RECORDS:
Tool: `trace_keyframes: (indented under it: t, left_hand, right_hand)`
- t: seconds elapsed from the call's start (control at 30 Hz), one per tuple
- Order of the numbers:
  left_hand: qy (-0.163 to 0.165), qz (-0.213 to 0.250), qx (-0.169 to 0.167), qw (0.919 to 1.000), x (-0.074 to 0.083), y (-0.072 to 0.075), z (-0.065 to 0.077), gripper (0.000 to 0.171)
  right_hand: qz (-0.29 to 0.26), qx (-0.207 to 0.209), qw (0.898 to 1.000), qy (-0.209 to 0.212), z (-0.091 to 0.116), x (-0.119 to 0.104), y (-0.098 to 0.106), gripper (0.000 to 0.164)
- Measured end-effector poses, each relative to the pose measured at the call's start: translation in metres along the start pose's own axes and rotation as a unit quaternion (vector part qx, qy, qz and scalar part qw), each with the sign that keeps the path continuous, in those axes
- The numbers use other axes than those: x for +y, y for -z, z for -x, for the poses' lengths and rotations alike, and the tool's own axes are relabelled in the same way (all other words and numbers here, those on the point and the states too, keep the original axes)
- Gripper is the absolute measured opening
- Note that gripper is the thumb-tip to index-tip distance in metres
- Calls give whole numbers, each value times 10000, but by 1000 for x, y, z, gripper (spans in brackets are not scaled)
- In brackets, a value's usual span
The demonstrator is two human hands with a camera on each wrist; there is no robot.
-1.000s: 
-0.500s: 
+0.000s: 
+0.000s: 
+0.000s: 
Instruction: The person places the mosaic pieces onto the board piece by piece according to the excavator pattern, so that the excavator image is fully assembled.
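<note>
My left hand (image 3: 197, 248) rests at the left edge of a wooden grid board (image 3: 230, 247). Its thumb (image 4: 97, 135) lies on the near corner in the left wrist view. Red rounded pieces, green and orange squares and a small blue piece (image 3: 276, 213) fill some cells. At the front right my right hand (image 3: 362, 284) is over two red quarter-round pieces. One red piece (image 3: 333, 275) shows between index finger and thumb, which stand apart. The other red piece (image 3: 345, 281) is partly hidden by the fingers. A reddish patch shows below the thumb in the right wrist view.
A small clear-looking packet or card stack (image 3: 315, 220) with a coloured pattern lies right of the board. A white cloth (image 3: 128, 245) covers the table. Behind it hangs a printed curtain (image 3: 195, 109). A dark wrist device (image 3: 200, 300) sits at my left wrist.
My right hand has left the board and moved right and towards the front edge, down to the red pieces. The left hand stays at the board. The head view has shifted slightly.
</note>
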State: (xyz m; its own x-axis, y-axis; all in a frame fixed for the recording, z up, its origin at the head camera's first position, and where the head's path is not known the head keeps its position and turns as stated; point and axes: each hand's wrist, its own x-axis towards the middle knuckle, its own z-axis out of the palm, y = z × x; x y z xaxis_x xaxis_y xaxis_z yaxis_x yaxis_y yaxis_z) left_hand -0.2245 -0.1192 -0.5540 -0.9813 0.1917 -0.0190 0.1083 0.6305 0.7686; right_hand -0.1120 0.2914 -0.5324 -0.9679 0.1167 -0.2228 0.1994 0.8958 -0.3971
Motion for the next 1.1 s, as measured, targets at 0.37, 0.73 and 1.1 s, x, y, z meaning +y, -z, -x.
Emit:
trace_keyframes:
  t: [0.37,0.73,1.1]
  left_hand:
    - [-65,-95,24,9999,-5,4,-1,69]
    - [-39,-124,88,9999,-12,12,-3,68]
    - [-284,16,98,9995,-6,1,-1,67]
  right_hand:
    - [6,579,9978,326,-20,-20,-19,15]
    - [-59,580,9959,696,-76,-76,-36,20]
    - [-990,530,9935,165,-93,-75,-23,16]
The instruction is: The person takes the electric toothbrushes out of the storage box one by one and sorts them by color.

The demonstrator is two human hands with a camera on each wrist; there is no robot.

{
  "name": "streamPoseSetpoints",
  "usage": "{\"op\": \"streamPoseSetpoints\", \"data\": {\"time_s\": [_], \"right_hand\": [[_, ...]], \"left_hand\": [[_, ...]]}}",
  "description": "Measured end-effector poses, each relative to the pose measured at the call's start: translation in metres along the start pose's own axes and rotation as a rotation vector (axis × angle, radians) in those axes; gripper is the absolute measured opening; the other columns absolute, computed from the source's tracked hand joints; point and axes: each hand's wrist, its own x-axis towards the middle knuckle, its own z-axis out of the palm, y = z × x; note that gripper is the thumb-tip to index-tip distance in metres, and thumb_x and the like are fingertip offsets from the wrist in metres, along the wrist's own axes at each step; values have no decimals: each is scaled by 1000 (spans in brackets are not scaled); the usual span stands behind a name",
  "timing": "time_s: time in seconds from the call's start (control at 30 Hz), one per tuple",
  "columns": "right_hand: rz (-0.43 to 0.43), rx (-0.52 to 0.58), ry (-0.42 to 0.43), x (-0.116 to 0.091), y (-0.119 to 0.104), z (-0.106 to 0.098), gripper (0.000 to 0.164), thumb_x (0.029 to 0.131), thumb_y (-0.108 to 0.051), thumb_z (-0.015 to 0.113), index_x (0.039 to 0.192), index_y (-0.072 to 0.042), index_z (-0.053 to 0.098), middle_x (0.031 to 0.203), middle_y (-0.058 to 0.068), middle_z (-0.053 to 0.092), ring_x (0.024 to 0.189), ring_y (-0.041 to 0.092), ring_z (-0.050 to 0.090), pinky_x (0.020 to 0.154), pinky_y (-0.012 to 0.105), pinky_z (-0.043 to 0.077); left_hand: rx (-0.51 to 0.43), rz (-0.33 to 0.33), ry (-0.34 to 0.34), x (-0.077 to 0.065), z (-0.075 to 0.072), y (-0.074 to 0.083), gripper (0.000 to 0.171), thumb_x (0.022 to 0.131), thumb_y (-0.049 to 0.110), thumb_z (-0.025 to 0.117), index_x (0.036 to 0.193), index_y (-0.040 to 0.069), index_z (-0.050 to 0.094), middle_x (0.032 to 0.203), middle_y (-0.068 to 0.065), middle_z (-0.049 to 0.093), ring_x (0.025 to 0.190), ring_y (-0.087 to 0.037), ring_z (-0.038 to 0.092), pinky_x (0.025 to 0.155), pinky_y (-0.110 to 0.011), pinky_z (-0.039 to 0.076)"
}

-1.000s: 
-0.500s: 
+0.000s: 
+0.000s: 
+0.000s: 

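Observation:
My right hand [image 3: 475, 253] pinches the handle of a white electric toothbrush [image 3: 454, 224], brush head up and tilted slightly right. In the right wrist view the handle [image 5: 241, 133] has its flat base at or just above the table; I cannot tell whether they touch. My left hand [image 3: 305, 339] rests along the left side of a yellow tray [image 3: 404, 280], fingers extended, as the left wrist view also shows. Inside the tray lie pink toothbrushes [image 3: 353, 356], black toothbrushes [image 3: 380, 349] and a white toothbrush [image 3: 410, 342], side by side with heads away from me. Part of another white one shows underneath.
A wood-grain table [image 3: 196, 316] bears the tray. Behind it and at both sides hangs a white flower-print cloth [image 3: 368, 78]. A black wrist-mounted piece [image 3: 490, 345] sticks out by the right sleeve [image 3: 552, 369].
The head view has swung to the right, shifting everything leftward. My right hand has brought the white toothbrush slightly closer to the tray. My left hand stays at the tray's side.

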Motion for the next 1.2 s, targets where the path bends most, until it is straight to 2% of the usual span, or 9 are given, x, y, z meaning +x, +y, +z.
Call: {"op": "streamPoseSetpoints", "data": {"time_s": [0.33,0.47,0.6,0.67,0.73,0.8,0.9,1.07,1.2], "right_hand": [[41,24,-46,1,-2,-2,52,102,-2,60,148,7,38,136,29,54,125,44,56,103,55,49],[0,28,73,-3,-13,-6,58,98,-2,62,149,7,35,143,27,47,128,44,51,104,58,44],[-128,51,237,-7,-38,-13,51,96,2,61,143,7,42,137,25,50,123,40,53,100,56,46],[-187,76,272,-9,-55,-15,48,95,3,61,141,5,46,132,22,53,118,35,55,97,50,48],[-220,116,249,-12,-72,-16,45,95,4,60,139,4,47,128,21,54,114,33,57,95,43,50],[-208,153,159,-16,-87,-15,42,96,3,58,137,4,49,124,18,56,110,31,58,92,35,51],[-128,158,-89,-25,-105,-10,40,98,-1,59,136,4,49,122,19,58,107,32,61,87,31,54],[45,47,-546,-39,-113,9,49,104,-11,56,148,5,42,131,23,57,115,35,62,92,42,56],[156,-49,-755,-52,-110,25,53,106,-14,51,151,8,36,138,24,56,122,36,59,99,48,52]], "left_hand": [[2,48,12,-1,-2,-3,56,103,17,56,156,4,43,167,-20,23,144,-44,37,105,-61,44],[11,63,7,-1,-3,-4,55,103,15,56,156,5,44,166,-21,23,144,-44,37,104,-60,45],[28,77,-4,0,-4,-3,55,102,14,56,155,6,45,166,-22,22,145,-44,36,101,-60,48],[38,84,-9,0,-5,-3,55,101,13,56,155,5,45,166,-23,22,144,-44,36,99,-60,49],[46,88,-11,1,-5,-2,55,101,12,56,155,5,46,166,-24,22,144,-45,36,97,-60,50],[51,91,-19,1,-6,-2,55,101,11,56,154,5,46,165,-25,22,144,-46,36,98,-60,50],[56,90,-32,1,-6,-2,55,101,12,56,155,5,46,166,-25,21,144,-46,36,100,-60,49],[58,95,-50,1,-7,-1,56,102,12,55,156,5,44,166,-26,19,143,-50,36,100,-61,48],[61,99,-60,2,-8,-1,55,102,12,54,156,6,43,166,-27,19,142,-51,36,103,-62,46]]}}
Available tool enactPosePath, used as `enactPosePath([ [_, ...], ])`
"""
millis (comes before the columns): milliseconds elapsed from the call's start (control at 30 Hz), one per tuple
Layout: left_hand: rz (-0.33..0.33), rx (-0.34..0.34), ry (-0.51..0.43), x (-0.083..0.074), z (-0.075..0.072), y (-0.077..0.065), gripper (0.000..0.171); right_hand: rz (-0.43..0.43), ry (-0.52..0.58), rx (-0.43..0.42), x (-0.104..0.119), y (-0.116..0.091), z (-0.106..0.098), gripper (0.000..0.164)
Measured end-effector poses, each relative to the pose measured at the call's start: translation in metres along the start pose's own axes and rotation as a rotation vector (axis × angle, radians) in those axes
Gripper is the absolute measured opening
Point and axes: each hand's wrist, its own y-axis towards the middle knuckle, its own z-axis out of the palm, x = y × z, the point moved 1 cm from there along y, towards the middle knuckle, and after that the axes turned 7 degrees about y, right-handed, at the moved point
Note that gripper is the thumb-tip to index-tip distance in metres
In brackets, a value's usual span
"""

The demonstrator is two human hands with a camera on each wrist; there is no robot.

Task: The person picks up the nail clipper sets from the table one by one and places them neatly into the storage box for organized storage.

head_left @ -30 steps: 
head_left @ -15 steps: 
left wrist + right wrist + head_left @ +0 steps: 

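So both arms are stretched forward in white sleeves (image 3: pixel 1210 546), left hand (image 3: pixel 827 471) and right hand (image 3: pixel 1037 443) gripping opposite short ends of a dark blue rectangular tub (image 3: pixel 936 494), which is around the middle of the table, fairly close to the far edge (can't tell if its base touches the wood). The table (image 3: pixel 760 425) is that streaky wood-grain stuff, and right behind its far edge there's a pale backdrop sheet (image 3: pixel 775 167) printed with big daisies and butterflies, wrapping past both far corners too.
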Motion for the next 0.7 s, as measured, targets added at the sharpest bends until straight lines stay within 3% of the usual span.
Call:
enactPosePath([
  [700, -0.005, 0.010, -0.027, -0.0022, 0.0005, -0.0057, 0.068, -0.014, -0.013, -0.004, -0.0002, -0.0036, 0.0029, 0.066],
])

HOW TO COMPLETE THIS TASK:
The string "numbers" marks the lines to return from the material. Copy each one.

EXERCISE RESPONSE:
- Order of the numbers:
- The numbers use other axes than those: x for +y, y for -z, z for -x, for the poses' lengths and rotations alike, and the tool's own axes are relabelled in the same way (all other words and numbers here, those on the point and the states too, keep the original axes)
- Calls give whole numbers, each value times 10000, but by 1000 for x, y, z, gripper (spans in brackets are not scaled)

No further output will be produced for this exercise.